▸ **WORK INSTRUCTIONS**
Search the listing below for the string "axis" and copy every line where it occurs.

▸ **INFORMATION SHOWN**
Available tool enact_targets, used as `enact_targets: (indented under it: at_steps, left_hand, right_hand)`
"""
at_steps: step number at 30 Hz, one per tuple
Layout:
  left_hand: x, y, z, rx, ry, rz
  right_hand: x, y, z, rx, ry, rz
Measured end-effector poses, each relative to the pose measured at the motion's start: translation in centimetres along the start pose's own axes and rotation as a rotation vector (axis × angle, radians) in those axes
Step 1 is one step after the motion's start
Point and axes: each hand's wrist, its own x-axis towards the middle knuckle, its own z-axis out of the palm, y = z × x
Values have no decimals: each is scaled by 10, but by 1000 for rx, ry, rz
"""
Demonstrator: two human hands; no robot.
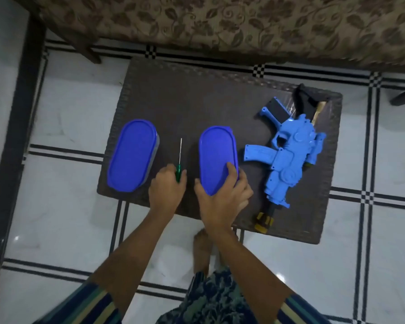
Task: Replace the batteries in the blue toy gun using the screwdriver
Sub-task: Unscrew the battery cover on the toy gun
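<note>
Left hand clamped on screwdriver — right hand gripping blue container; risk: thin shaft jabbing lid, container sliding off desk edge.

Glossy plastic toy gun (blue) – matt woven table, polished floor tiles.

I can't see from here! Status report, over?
Left hand on screwdriver handle. Right hand gripping near blue container. Toy gun untouched, right of it. Nothing blocking.
</note>
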Motion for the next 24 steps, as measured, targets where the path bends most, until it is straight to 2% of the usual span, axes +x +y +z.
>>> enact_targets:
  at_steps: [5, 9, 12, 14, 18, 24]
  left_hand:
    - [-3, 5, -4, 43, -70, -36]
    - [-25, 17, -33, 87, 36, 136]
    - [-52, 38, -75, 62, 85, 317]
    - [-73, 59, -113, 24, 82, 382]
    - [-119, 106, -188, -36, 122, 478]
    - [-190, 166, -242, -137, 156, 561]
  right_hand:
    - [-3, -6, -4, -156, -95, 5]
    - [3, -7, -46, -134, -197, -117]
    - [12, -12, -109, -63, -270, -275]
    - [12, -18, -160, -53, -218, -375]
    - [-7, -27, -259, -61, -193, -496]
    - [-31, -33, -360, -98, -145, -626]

▸ **REPLY**
Measured end-effector poses, each relative to the pose measured at the motion's start: translation in centimetres along the start pose's own axes and rotation as a rotation vector (axis × angle, radians) in those axes
Point and axes: each hand's wrist, its own x-axis towards the middle knuckle, its own z-axis out of the palm, y = z × x

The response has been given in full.